Task - In the listing that follows, the lines starting at the one containing "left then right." and ending at the one containing "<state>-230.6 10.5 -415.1" are to be returned exactly, both boundary lines included, and no others.

*** Opening of Recorded data ***

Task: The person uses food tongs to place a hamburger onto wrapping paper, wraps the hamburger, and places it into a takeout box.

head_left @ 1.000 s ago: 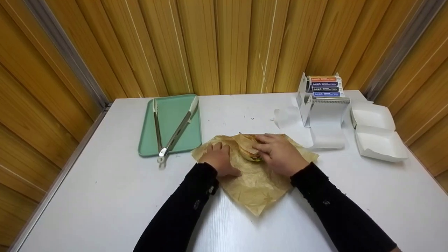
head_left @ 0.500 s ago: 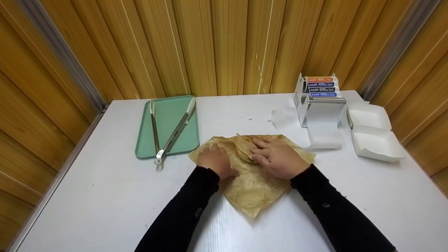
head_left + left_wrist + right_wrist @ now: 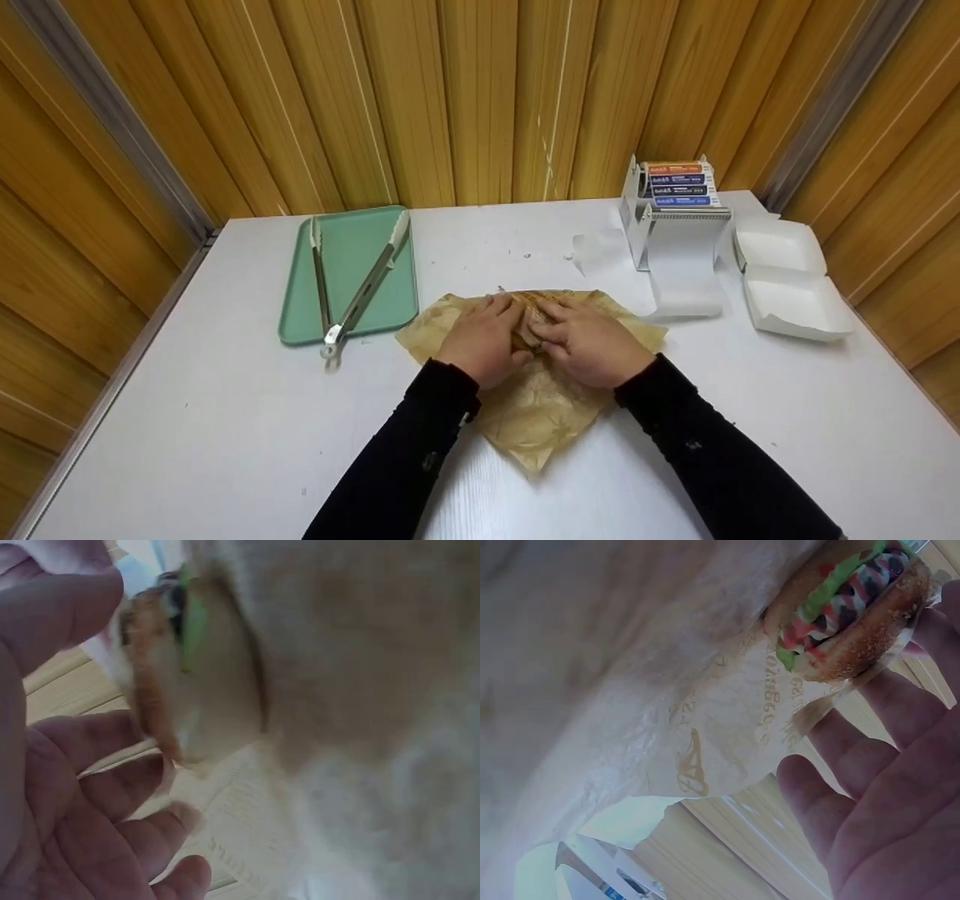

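A burger with a seeded bun, lettuce and sauced filling (image 3: 859, 619) lies on brown printed wrapping paper (image 3: 536, 420). From above, a folded flap of the paper and both hands hide most of it. My left hand (image 3: 484, 341) rests at the burger's left side, its fingers on the folded paper; its wrist view shows loosely bent fingers beside the burger (image 3: 154, 682). On the opposite side, my right hand (image 3: 596, 345) lies with fairly straight fingers against the paper over the burger. The two hands' fingertips are close together.
At the left, metal tongs (image 3: 364, 292) lie spread on a green tray (image 3: 349, 232). A label dispenser (image 3: 675, 217) with a hanging white strip stands at the back right, a loose translucent piece (image 3: 600, 251) beside it. Farther right lies an opened white box (image 3: 795, 300).
The flap has been folded over the burger, covering its exposed front. My left hand has moved right from the flat paper to the burger, while the right stays against it.
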Demonstrator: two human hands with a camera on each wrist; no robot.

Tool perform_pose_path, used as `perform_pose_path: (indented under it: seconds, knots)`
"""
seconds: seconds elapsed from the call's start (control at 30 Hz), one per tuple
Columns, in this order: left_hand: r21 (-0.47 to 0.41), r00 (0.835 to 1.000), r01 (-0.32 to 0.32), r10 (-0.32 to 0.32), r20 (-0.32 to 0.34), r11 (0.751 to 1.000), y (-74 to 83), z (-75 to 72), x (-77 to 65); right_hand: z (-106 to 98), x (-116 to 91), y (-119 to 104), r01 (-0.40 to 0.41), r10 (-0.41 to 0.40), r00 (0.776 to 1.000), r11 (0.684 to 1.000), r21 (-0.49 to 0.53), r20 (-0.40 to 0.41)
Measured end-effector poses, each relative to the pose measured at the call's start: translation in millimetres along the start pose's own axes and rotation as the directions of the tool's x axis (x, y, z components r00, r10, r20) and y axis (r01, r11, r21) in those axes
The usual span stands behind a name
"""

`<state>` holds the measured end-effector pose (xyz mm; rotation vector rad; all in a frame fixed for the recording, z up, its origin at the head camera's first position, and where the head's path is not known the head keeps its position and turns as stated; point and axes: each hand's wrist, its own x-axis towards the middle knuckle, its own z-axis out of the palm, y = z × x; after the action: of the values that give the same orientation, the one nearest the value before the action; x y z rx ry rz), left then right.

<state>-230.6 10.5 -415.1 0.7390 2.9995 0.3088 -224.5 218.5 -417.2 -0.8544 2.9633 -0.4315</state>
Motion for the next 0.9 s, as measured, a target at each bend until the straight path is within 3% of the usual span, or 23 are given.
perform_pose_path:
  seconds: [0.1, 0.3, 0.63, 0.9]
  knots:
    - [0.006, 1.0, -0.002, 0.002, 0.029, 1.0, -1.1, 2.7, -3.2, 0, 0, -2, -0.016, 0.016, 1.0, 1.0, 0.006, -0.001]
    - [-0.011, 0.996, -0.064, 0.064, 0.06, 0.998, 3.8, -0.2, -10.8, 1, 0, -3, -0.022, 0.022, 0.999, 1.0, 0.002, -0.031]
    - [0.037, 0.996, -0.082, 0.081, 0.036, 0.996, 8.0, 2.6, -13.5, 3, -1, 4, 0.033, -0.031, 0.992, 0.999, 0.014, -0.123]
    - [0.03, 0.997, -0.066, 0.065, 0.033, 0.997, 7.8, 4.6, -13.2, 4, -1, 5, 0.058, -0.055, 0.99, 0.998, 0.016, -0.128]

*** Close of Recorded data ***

Response for this exercise -
`<state>` holds the measured end-effector pose (xyz mm; rotation vector rad; all in a frame fixed for the recording, z up, its origin at the head camera's first position, and where the head's path is not known the head keeps its position and turns as stated; point and axes: each hand's wrist, its own x-axis towards the middle knuckle, its own z-axis out of the palm, y = z × x; after the action: of the values that give the same orientation, the one nearest the value before the action; x y z rx ry rz), left then right.

<state>-230.6 10.5 -415.1 0.7390 2.9995 0.3088 -224.5 218.5 -417.2 -0.8544 2.9633 -0.4315</state>

This output is now complete.